Photo: Karl Schumacher/The LIFE Images Collection via Getty Images
As the Reagan administration entered its second term, it began to dramatically escalate covert U.S. involvement in dirty wars in Central America and carried out a secret extrajudicial plan to circumvent Congress in an effort to fund and arm the Contra death squads in Nicaragua. In 1986, details began to emerge on the program, including the secret sales of weapons to the Iranian regime in an effort to free U.S. hostages held in Lebanon. It was also revealed that proceeds from those sales were then funneled to the Contras behind Congress’s back.
The White House initially claimed that the reports were false, and in November 1986, President Ronald Reagan gave a televised address on the emerging scandal. “The charge has been made that the United States has shipped weapons to Iran as ransom payment for the release of American hostages in Lebanon, that the United States undercut its allies and secretly violated American policy against trafficking with terrorists. Those charges are utterly false,” Reagan declared. “The United States has not made concessions to those who hold our people captive in Lebanon. And we will not. The United States has not swapped boatloads or planeloads of American weapons for the return of American hostages. And we will not.”
When news of the Iran-Contra scandal first broke, Joe Biden spoke in forceful terms about its implications, outspoken in his belief that Reagan needed to be held accountable. “If the president is lying, he’s finished,” Biden warned. “He is absolutely finished.” Biden sponsored legislation that sought to require congressional authorization for weapons sales and transfers. His initiative never gained momentum.

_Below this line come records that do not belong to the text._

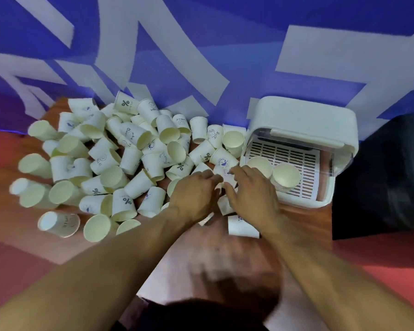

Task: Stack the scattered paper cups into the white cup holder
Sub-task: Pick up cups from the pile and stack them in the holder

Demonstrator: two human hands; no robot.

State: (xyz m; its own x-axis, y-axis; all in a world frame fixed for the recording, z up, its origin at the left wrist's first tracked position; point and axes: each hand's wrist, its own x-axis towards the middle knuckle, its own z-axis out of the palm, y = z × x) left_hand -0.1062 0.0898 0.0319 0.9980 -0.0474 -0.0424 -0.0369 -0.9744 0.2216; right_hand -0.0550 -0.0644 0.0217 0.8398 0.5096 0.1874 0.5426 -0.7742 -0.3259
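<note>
Grip: left hand and right hand lie knuckles-up side by side, fingers bent down onto a printed paper cup between them. Blur hides the fingertips, so I cannot tell whether either hand actually holds it.

Items on my feed, largest first:

1. Blue-and-white patterned backdrop, filling the view from 10 to 2 o'clock.
2. Red floor, at 8 o'clock and again at 4 o'clock.
3. Wooden table, bearing everything listed below.
4. Black bulky object, at 3 o'clock of the hands, beyond the table edge; I cannot identify it.
5. Heap of paper cups, from 9 to 12 o'clock of the hands. Most lie on their sides, some with mouths toward me; prints include "%", "HELLO" and small cartoons.
6. White cup holder, at 2 o'clock of the right hand, lid tipped back, slotted tray showing.
7. Two cup stacks standing mouth-up in the holder's near corner, touching each other: one just beside the right fingers, one at its 4 o'clock.
8. Single cup on its side, at 6 o'clock under the right wrist.
</note>
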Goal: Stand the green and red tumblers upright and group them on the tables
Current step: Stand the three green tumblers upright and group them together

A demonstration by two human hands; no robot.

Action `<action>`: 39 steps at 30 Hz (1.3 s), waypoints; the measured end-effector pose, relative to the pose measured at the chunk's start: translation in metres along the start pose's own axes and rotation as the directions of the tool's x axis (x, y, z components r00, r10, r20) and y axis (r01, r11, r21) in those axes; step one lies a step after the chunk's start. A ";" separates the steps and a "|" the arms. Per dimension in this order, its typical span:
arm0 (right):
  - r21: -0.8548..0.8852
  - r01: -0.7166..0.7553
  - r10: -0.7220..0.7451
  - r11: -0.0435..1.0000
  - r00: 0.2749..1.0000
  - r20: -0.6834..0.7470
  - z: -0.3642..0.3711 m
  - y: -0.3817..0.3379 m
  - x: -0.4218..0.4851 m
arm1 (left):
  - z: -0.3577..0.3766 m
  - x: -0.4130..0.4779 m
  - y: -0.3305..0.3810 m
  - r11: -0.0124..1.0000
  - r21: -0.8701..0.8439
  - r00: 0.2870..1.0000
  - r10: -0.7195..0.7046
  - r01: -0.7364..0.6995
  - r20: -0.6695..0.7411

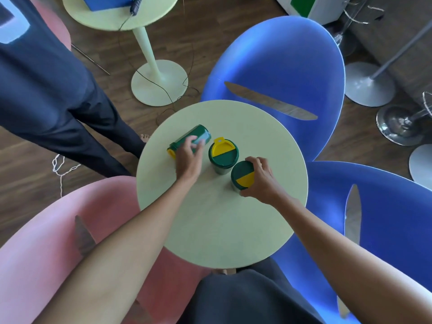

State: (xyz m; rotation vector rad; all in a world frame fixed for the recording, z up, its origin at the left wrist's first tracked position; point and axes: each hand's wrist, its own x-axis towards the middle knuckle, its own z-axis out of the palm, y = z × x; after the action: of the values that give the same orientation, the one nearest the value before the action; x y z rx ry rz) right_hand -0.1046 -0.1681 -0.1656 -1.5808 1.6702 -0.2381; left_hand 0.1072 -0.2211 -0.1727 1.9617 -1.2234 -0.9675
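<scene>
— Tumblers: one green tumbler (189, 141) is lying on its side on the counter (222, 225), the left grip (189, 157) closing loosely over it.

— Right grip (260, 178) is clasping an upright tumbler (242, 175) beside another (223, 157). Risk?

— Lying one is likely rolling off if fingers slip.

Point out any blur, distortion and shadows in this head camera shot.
Head view: the left hand is motion-blurred at the fingers over the lying tumbler; the right hand and its upright tumbler look sharper. Wide-angle distortion bends the chairs and forearms toward the edges. Light is soft; the round table shows only faint shadows.
</scene>
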 end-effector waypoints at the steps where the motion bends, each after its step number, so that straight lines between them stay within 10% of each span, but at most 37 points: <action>1: 0.010 -0.002 0.002 1.000 1.000 -0.001 0.000 0.001 0.000 | -0.004 0.004 -0.006 0.999 0.054 0.991 0.008 -0.001 -0.137; 4: 0.046 -0.007 0.008 0.999 1.000 -0.008 0.002 0.004 0.002 | -0.016 0.022 -0.021 0.967 0.224 0.968 -0.064 0.121 -0.244; 9: 0.088 -0.003 0.004 0.996 1.000 -0.018 0.006 0.008 0.003 | -0.024 0.051 -0.044 0.895 0.429 0.986 -0.157 0.122 0.047; 23: 0.155 -0.023 0.024 0.988 1.000 -0.007 0.006 0.006 0.001 | -0.027 -0.036 -0.060 0.976 0.119 0.982 -0.180 0.185 -0.053; 39: 0.166 -0.022 0.027 0.986 0.999 -0.027 0.006 0.006 -0.001 | -0.003 -0.130 -0.025 0.937 0.282 0.975 -0.174 0.206 -0.134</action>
State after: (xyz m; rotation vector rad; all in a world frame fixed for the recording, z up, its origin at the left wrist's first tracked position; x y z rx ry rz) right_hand -0.1051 -0.1639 -0.1729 -1.4381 1.6463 -0.3789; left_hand 0.0822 -0.0922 -0.1585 2.3709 -1.1868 -0.7937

“If the president is lying, he’s finished. He is absolutely finished.”
After months of prolonged silence, during which details emerged showing that Reagan had lied, the president was forced to give another nationally televised address. Reagan now admitted that the thrust of the allegations was true, but he offered a bizarre and twisted logic for his earlier denials. “A few months ago I told the American people I did not trade arms for hostages,” Reagan said in March 1987. “My heart and my best intentions still tell me that is true, but the facts and the evidence tell me it is not.” Reagan’s logical gymnastics were also promoted in the official Tower Commission report on the scandal, which portrayed rogue U.S. operatives conducting the actions and only directly faulted Reagan for not effectively monitoring what was being done by his underlings. “I take full responsibility for my own actions and for those of my administration,” Reagan said. “As angry as I may be about activities undertaken without my knowledge, I am still accountable for those activities. As disappointed as I may be in some who served me, I am still the one who must answer to the American people for this behavior.”

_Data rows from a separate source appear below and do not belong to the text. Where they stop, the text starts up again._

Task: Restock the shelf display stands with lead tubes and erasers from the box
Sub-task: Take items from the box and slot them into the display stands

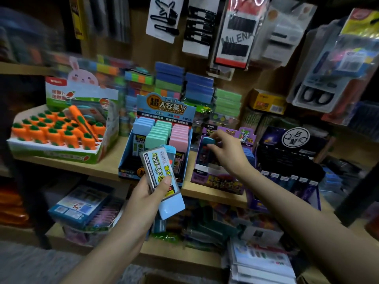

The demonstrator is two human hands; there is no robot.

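Observation:
My left hand point(148, 193) grips two blue-capped lead tubes point(162, 177) with yellow labels, held in front of the blue display stand point(131, 158). That stand holds rows of blue, green and pink capped lead tubes point(162, 132). My right hand point(227, 150) pinches a teal-capped lead tube point(205, 150) at the top of the purple display stand point(217, 181) to the right of the blue one. The tube's lower part sits inside that stand.
A carrot eraser display box point(55, 134) stands at the left of the wooden shelf point(110, 167). Stacks of coloured sticky notes point(170, 83) fill the back. Hair clip cards point(164, 17) hang above. A dark pen display point(287, 158) is at the right. Packaged goods crowd the lower shelf.

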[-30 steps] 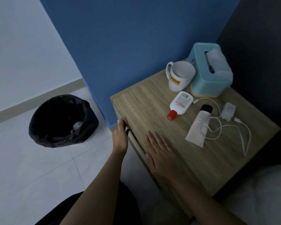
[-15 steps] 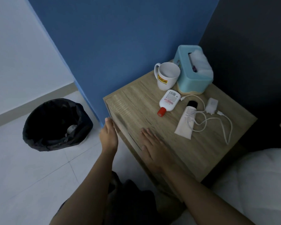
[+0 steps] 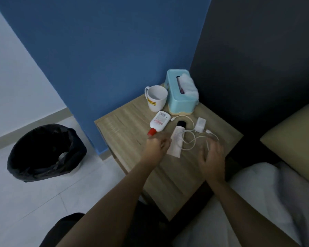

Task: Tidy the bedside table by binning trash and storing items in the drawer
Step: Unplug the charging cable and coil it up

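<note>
Both hands hover over the wooden counter (image 3: 125,125). The left hand (image 3: 156,146) has its fingers loosely curled, empty, beside the white tube (image 3: 177,141). The right hand (image 3: 211,160) is spread open over the charger cable (image 3: 191,139). A red-capped bottle (image 3: 158,123) lies near the mug (image 3: 157,98); the black-lined bin (image 3: 43,152) stands on the floor.

Both hands are off the table's front edge now: left hand (image 3: 157,147) by the tube (image 3: 177,139), right hand (image 3: 211,159) over the cable (image 3: 191,139).
</note>
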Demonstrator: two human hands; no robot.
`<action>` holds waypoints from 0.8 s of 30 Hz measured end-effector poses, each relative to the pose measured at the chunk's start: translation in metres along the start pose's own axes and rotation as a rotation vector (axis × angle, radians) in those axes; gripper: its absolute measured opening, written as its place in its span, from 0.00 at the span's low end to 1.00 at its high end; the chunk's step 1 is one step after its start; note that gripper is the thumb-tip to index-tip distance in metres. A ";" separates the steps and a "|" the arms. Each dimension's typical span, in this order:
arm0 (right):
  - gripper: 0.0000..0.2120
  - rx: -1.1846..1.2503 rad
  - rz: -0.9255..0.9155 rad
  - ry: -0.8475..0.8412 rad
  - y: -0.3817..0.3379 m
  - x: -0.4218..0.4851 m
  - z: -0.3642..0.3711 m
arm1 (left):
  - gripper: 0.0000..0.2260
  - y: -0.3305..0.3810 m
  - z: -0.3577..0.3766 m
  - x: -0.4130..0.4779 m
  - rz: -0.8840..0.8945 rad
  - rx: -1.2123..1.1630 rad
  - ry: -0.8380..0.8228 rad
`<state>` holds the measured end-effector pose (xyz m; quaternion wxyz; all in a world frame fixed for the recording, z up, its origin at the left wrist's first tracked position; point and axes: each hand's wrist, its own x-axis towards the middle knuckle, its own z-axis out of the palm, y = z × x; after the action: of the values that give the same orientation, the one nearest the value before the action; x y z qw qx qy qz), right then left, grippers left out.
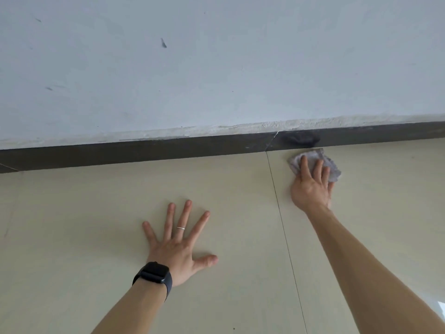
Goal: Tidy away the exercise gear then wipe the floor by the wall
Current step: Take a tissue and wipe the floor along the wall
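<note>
A crumpled grey cloth (331, 163) lies on the beige tiled floor (96, 213) right against the dark skirting board (168, 150). My right hand (311, 186) presses flat on the cloth, fingers pointing at the wall, covering its lower left part. My left hand (179, 244) rests palm down on the bare floor, fingers spread wide, with a ring on one finger and a black watch on the wrist. No exercise gear is in view.
A pale grey-blue wall (216, 68) with a few dark scuffs rises behind the skirting. A dark smudge (301, 138) marks the skirting just above the cloth. A thin tile joint (281, 225) runs from the wall towards me between my arms.
</note>
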<state>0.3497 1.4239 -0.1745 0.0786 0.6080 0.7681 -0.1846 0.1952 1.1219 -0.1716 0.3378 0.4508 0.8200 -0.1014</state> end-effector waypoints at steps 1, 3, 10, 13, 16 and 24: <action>0.31 0.010 0.010 0.008 -0.016 -0.003 0.005 | 0.43 0.000 -0.001 0.001 -0.003 -0.002 0.004; 0.33 -0.017 -0.110 0.018 -0.056 -0.029 0.022 | 0.43 0.001 -0.003 -0.001 -0.008 0.004 -0.020; 0.34 -0.225 -0.750 -0.122 -0.098 -0.066 0.042 | 0.42 0.004 -0.007 -0.002 -0.030 0.008 -0.038; 0.34 -0.128 -0.457 -0.064 -0.031 -0.024 0.019 | 0.42 0.003 -0.007 -0.001 -0.028 0.015 -0.051; 0.32 -0.042 -0.088 0.005 0.061 -0.003 -0.011 | 0.42 0.003 -0.005 0.000 -0.030 0.018 -0.049; 0.30 -0.009 -0.249 0.014 0.050 -0.118 0.036 | 0.42 0.006 -0.011 -0.002 -0.050 0.018 -0.087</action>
<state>0.4234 1.3128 -0.1758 0.0523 0.5087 0.8391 -0.1855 0.1954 1.1292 -0.1617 0.3664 0.4283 0.8146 -0.1369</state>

Biden broke with many of his Democratic colleagues and said he believed Reagan. ”I’m not angry with the president,” Biden said, as he began his campaign for the Democratic presidential nomination in 1987. “I think his action was one from the heart. I think his action was not one that was political. I think his action was not one done with any malevolence.” Biden justified Reagan’s motivations, saying, “I think he bled for those hostages.” Biden said that through Reagan’s sincere desire to win the hostages’ release, he had been misled “by people who had no competence in the area of foreign policy.” In his book on the affair, Lt. Col. Oliver North, who was the public face of the scandal, wrote: “Ronald Reagan knew of and approved a great deal of what went on with both the Iranian initiative and private efforts on behalf of the contras and he received regular, detailed briefings on both.” In a deposition after he left power, according to press reports, Reagan “said he was unable to recall virtually any specific details of the affair.”
In the 10-year Contra War, which deescalated with a shift in U.S. policy, some 30,000 people are estimated to have been killed.